--- START ---
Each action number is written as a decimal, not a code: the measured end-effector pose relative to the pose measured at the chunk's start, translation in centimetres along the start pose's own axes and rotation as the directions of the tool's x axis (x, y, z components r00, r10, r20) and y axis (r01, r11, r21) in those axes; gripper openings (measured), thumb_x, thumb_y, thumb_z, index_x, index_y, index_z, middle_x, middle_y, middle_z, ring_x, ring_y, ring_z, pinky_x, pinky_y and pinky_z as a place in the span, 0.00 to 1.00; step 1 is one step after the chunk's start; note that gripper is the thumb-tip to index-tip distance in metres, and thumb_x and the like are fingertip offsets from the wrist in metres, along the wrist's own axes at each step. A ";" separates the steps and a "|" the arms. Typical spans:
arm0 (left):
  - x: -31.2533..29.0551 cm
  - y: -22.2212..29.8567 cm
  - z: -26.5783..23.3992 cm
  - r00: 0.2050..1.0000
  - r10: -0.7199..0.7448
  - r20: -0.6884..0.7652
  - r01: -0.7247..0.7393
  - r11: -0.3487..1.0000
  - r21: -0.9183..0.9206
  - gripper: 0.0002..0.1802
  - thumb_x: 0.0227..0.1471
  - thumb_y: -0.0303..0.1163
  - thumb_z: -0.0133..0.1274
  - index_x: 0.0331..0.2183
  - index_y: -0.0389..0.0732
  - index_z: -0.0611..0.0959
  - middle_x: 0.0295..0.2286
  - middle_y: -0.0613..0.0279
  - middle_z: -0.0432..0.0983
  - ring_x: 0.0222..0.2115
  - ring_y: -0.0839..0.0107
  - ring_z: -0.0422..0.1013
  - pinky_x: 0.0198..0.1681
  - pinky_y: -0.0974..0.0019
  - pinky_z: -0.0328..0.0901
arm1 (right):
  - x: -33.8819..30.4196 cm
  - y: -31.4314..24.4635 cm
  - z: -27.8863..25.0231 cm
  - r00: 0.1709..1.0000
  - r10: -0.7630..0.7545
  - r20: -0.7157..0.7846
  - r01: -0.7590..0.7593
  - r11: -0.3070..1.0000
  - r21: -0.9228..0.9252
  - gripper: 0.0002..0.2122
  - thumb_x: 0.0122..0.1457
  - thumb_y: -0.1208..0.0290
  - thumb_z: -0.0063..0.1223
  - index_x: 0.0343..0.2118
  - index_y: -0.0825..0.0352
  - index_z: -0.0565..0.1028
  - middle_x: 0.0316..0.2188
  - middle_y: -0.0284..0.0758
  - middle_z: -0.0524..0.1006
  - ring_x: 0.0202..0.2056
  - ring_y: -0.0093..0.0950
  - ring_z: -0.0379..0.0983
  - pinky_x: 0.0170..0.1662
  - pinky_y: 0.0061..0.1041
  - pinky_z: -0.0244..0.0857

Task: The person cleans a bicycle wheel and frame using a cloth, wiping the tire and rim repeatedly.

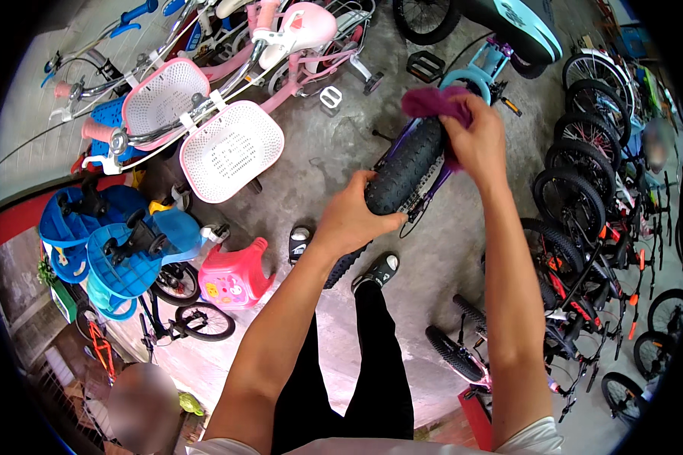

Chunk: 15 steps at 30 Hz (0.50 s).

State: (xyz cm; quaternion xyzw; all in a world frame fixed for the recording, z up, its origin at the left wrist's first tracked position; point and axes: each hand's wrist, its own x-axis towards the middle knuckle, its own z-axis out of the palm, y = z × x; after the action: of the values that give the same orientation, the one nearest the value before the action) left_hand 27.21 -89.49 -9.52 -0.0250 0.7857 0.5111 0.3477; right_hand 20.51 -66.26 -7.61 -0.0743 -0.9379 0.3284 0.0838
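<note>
A bicycle with a fat, knobby black tyre (407, 168) stands in front of me, the tyre pointing toward my feet. My left hand (350, 218) grips the near part of that tyre, thumb and fingers on either side of the tread. In my right hand (476, 142) is a bunched magenta cloth (429, 101), held at the far right part of the tyre. The cloth covers some of the tread and the frame there. Beyond it show a light blue frame part (492, 58) and a black and light blue saddle (520, 29).
Pink children's bicycles with a white basket (233, 152) stand at the upper left. Below them are blue plastic ride-on pieces (125, 258) and a pink stool (237, 274). A row of bicycles (569, 199) lines the right side. My sandalled feet (376, 271) are on the concrete floor.
</note>
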 end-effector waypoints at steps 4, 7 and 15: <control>0.1 0.1 0.1 1.000 -0.018 0.006 0.018 1.000 0.024 0.50 0.36 0.48 0.73 0.56 0.34 0.71 0.44 0.40 0.79 0.45 0.50 0.78 0.51 0.57 0.69 | -3.1 -3.6 -0.4 0.988 -0.134 0.073 0.140 0.988 -0.073 0.12 0.47 0.78 0.63 0.37 0.66 0.80 0.36 0.40 0.81 0.39 0.43 0.72 0.45 0.38 0.67; 0.6 0.6 0.4 0.999 -0.048 0.005 0.048 0.999 0.010 0.49 0.37 0.47 0.72 0.56 0.33 0.70 0.44 0.39 0.79 0.46 0.49 0.78 0.52 0.56 0.69 | -5.2 -5.3 -0.2 0.965 -0.234 0.121 0.242 0.968 -0.060 0.14 0.44 0.82 0.62 0.37 0.64 0.78 0.37 0.36 0.81 0.40 0.42 0.71 0.45 0.37 0.67; 2.5 -3.0 1.6 0.986 0.166 0.006 -0.166 0.986 0.026 0.48 0.37 0.46 0.70 0.58 0.41 0.69 0.49 0.44 0.78 0.51 0.44 0.74 0.52 0.51 0.69 | -9.9 -8.6 0.2 0.914 -0.291 0.282 0.271 0.956 0.109 0.17 0.40 0.84 0.61 0.37 0.63 0.78 0.41 0.33 0.81 0.41 0.40 0.71 0.47 0.34 0.67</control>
State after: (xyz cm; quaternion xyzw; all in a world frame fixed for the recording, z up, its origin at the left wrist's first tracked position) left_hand 27.30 -88.83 -13.69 0.0460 0.7910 0.5280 0.3058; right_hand 29.39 -74.92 -3.46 0.1138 -0.9290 0.3520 -0.0082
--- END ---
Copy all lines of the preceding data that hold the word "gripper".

## EXERCISE ANSWER:
Each action number is written as a decimal, not a code: the measured end-effector pose relative to the pose measured at the chunk's start, translation in centimetres along the start pose's own axes and rotation as the directions of the tool's x axis (x, y, z components r00, r10, r20) and y axis (r01, r11, r21) in those axes; gripper openings (measured), thumb_x, thumb_y, thumb_z, index_x, index_y, index_z, middle_x, middle_y, middle_z, ring_x, ring_y, ring_z, pinky_x, pinky_y and pinky_z as a place in the span, 0.00 to 1.00; step 1 is one step after the chunk's start; note that gripper is the thumb-tip to index-tip distance in metres, and thumb_x and the like are fingertip offsets from the wrist in metres, along the wrist's own axes at each step. A ";" separates the steps and a "|" the arms. Typical spans:
  - gripper: 0.0002..0.1802
  - gripper: 0.0002..0.2122

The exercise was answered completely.